-- What needs to be done --
Would you please copy every line below that includes the string "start"?

-- Information provided --
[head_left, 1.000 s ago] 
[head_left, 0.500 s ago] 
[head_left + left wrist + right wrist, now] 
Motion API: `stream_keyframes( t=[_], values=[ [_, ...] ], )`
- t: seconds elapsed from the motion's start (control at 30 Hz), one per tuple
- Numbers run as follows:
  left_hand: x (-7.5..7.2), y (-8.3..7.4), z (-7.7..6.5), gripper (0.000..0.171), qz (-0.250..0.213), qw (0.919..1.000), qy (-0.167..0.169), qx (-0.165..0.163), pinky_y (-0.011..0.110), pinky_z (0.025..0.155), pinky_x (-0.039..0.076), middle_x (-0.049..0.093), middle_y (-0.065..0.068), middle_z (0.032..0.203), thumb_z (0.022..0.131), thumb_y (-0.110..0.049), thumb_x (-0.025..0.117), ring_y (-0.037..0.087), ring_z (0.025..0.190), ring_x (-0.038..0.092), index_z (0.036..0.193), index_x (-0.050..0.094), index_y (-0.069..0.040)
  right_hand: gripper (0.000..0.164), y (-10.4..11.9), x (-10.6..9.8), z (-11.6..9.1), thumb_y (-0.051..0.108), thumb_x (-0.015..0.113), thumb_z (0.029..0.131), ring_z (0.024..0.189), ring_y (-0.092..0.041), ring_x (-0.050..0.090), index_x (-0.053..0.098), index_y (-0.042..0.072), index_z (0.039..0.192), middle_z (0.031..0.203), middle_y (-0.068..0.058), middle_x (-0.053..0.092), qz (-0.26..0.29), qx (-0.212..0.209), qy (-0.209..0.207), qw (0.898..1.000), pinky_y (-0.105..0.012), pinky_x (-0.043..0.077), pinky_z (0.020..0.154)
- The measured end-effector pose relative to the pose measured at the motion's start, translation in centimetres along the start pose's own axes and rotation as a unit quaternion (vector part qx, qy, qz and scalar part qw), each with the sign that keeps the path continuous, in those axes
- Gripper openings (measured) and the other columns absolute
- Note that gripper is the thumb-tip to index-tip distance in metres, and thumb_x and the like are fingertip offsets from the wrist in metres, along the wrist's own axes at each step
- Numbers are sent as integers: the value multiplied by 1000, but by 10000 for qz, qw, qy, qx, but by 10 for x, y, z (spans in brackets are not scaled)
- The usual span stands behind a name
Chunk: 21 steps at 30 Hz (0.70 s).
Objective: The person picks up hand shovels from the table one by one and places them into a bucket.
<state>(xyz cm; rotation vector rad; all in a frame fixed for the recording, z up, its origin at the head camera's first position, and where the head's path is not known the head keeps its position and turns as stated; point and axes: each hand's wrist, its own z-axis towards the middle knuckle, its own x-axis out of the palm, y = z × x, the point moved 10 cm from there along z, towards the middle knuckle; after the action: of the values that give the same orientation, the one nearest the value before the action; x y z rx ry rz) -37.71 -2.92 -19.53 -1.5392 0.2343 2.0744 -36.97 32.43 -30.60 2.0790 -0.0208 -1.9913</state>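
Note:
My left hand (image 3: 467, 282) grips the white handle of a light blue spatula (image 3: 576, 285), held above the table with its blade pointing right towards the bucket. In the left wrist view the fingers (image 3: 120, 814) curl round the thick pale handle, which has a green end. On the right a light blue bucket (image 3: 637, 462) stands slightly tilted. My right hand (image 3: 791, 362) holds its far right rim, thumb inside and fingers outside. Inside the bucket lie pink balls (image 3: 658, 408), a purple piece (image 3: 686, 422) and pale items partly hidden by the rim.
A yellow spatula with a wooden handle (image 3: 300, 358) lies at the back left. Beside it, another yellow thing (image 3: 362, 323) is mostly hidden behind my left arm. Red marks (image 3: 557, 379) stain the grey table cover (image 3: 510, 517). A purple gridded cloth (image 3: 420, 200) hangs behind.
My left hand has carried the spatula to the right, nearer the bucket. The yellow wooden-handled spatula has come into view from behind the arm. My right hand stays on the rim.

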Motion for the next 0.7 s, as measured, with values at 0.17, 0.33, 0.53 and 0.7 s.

-- Solved problem --
- t: seconds elapsed from the motion's start (control at 30 Hz), one per tuple
- The measured end-effector pose relative to the pose measured at the motion's start, translation in centimetres along the start pose's own axes and rotation as a unit quaternion (vector part qx, qy, qz and scalar part qw), each with the sign that keeps the path continuous, in those axes

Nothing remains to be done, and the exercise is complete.